DATA RECORDS:
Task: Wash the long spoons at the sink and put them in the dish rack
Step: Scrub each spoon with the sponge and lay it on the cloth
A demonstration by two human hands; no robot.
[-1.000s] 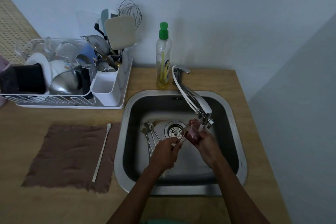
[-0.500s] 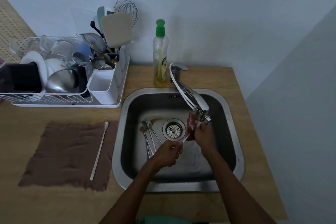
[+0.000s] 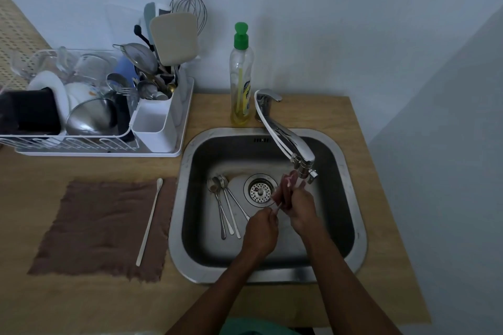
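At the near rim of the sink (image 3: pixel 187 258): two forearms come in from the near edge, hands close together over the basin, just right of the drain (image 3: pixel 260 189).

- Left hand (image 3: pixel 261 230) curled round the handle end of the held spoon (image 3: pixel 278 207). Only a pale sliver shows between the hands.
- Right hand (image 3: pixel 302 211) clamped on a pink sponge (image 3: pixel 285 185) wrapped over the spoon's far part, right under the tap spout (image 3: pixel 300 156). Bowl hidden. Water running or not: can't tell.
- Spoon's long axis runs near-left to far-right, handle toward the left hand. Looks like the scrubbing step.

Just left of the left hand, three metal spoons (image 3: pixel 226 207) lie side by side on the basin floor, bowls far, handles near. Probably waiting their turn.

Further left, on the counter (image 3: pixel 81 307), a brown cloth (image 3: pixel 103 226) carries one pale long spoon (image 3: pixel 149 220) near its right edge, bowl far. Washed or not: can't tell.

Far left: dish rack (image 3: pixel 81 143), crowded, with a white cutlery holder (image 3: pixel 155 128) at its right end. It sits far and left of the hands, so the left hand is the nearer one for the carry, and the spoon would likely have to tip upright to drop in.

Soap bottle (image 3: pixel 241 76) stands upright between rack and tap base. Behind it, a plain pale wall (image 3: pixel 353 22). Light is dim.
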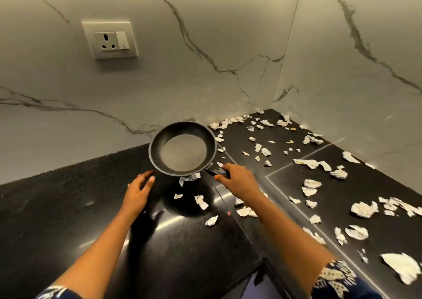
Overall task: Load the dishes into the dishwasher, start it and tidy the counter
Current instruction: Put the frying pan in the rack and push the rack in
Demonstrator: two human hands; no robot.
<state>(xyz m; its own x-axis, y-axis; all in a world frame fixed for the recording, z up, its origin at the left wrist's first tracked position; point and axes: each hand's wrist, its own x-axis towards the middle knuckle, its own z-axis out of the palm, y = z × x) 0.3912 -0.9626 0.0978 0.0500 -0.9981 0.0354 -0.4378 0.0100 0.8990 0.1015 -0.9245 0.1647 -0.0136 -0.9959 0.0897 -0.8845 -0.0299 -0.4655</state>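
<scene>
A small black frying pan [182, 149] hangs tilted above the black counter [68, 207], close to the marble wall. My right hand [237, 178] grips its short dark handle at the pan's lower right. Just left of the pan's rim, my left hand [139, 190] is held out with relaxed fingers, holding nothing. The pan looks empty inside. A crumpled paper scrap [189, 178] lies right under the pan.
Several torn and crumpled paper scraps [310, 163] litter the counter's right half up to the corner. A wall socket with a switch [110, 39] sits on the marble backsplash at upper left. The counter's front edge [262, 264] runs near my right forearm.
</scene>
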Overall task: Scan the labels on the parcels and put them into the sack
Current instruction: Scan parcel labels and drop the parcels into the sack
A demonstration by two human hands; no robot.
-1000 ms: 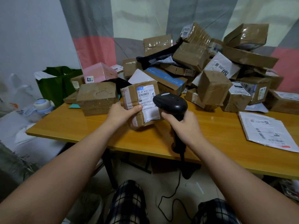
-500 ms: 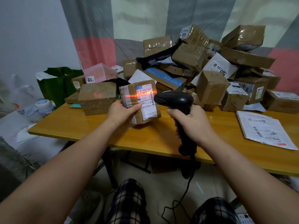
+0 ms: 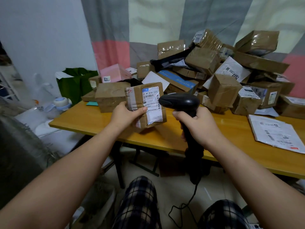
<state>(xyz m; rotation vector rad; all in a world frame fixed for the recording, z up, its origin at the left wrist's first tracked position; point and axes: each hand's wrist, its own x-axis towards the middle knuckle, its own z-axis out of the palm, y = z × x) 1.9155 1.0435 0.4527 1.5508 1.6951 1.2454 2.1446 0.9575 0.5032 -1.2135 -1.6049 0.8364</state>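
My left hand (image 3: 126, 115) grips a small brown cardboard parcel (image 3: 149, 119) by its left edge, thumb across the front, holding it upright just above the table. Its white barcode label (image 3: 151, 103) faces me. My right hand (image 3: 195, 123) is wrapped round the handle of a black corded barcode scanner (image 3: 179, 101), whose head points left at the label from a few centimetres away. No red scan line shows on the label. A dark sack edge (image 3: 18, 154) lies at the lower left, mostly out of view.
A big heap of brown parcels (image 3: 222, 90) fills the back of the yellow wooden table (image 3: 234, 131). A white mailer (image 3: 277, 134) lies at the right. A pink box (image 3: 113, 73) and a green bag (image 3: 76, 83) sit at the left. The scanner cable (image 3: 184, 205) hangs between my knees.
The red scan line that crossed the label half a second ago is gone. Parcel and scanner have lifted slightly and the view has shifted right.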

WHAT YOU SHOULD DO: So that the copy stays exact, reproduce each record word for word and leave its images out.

OUTPUT OF THE TASK:
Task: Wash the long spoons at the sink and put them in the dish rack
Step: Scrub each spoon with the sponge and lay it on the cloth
A demonstration by two human hands; no robot.
[-1.000s] 
[-0.500s] 
[+0.000s] 
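At the near rim of the sink (image 3: pixel 187 258): two forearms come in from the near edge, hands close together over the basin, just right of the drain (image 3: pixel 260 189).

- Left hand (image 3: pixel 261 230) curled round the handle end of the held spoon (image 3: pixel 278 207). Only a pale sliver shows between the hands.
- Right hand (image 3: pixel 302 211) clamped on a pink sponge (image 3: pixel 285 185) wrapped over the spoon's far part, right under the tap spout (image 3: pixel 300 156). Bowl hidden. Water running or not: can't tell.
- Spoon's long axis runs near-left to far-right, handle toward the left hand. Looks like the scrubbing step.

Just left of the left hand, three metal spoons (image 3: pixel 226 207) lie side by side on the basin floor, bowls far, handles near. Probably waiting their turn.

Further left, on the counter (image 3: pixel 81 307), a brown cloth (image 3: pixel 103 226) carries one pale long spoon (image 3: pixel 149 220) near its right edge, bowl far. Washed or not: can't tell.

Far left: dish rack (image 3: pixel 81 143), crowded, with a white cutlery holder (image 3: pixel 155 128) at its right end. It sits far and left of the hands, so the left hand is the nearer one for the carry, and the spoon would likely have to tip upright to drop in.

Soap bottle (image 3: pixel 241 76) stands upright between rack and tap base. Behind it, a plain pale wall (image 3: pixel 353 22). Light is dim.
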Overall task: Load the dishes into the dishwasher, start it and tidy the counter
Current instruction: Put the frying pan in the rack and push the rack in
Demonstrator: two human hands; no robot.
<state>(xyz m; its own x-axis, y-axis; all in a world frame fixed for the recording, z up, its origin at the left wrist's first tracked position; point and axes: each hand's wrist, its own x-axis towards the middle knuckle, its own z-axis out of the palm, y = z × x) 0.3912 -0.9626 0.0978 0.0500 -0.9981 0.0354 -0.4378 0.0100 0.8990 0.1015 -0.9245 0.1647 -0.0136 -0.9959 0.0897 -0.8845 -0.0299 -0.4655</state>
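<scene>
A small black frying pan [182, 149] hangs tilted above the black counter [68, 207], close to the marble wall. My right hand [237, 178] grips its short dark handle at the pan's lower right. Just left of the pan's rim, my left hand [139, 190] is held out with relaxed fingers, holding nothing. The pan looks empty inside. A crumpled paper scrap [189, 178] lies right under the pan.
Several torn and crumpled paper scraps [310, 163] litter the counter's right half up to the corner. A wall socket with a switch [110, 39] sits on the marble backsplash at upper left. The counter's front edge [262, 264] runs near my right forearm.
</scene>
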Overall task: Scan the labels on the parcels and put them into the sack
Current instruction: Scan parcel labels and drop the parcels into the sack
A demonstration by two human hands; no robot.
-1000 ms: 
-500 ms: 
+0 ms: 
<state>(xyz m; rotation vector rad; all in a world frame fixed for the recording, z up, its origin at the left wrist's first tracked position; point and axes: each hand's wrist, its own x-axis towards the middle knuckle, its own z-axis out of the palm, y = z × x) 1.9155 1.0435 0.4527 1.5508 1.6951 1.2454 2.1446 0.9575 0.5032 -1.2135 -1.6049 0.8364</state>
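My left hand (image 3: 126, 115) grips a small brown cardboard parcel (image 3: 149, 119) by its left edge, thumb across the front, holding it upright just above the table. Its white barcode label (image 3: 151, 103) faces me. My right hand (image 3: 195, 123) is wrapped round the handle of a black corded barcode scanner (image 3: 179, 101), whose head points left at the label from a few centimetres away. No red scan line shows on the label. A dark sack edge (image 3: 18, 154) lies at the lower left, mostly out of view.
A big heap of brown parcels (image 3: 222, 90) fills the back of the yellow wooden table (image 3: 234, 131). A white mailer (image 3: 277, 134) lies at the right. A pink box (image 3: 113, 73) and a green bag (image 3: 76, 83) sit at the left. The scanner cable (image 3: 184, 205) hangs between my knees.
The red scan line that crossed the label half a second ago is gone. Parcel and scanner have lifted slightly and the view has shifted right.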

That concludes the answer to this exercise.